EX-99.1 2 d770260dex991.htm EX-99.1 EX-99.1

Exhibit 99.1

August 7, 2019

Ms. Nora Mead Brownell

Chair of the Board

PG&E Corporation

77 Beale Street

P.O. Box 770000

San Francisco, California 94177

Re: Chapter 11 Plan Backstop Commitment Letter and Related Documents

Ms. Brownell,

As disclosed earlier today in a Schedule 13D filing with the Securities and Exchange Commission, Abrams Capital Management, L.P. (“Abrams”) and Knighthead Capital Management, LLC (“Knighthead”) on behalf of funds and accounts that they manage and/or advise, agreed to act in concert to develop a proposal to provide equity capital commitments in support of a plan of reorganization (“POR”) by PG&E Corporation (“PG&E” or the “Company”).
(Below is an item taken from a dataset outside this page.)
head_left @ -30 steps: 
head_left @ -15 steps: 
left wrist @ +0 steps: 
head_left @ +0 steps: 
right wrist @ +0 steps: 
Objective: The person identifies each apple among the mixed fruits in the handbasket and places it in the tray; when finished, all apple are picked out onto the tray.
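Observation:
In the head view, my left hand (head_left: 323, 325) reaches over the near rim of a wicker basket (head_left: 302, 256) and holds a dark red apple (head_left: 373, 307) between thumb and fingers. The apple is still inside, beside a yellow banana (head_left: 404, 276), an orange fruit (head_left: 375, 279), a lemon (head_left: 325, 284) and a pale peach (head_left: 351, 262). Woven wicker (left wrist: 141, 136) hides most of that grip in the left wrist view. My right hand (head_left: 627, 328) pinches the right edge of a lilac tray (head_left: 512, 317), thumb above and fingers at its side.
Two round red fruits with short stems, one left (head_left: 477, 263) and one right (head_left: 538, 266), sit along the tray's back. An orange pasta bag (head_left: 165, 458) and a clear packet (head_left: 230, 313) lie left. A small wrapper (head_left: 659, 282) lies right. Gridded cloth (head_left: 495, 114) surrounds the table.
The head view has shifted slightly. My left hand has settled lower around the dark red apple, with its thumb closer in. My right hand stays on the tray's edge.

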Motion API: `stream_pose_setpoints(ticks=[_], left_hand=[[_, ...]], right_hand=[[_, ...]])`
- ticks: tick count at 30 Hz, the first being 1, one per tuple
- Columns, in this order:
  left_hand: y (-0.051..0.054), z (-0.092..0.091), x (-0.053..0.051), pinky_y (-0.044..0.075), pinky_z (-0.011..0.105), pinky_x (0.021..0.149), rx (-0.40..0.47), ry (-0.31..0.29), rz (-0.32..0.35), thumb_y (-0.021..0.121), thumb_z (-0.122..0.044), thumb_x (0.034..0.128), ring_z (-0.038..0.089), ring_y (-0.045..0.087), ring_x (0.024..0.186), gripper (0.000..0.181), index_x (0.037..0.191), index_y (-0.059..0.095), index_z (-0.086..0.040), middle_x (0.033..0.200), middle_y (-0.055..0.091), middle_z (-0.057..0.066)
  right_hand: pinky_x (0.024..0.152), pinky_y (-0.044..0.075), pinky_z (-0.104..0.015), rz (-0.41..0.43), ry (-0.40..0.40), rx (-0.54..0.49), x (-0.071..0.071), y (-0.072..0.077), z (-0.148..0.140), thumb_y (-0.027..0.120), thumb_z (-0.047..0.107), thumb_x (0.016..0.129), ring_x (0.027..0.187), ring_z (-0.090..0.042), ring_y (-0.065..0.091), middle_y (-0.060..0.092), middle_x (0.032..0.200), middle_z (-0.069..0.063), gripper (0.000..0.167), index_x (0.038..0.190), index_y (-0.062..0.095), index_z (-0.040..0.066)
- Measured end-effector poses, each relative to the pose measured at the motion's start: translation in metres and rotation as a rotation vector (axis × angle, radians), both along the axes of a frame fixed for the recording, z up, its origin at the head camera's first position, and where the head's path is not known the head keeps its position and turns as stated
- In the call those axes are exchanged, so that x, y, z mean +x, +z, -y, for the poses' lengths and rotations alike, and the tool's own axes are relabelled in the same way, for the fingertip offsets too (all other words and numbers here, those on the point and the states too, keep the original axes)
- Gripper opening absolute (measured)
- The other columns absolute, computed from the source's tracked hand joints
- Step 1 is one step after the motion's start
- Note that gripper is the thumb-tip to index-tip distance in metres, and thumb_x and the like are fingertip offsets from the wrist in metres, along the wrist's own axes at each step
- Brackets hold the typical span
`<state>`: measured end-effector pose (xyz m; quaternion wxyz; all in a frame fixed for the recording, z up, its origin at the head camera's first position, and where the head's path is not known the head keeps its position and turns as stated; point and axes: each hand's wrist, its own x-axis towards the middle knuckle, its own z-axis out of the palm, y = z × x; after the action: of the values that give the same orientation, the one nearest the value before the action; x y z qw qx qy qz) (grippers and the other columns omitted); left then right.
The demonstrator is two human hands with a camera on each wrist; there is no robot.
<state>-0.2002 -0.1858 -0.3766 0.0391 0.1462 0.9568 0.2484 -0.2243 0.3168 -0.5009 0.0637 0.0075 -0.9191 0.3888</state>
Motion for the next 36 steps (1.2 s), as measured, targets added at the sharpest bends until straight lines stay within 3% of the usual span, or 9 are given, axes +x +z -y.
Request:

Enclosed are the backstop commitment letters (the “Backstop Commitments”) that Abrams and Knighthead have prepared. Abrams’ and Knighthead’s decision to pursue this course of action is driven by many considerations, which are summarized below. At the most basic level, we are motivated by a desire to provide a clear pathway for the Company to raise needed capital in a fair, efficient and transparent manner so that it can satisfy all of its obligations quickly and responsibly.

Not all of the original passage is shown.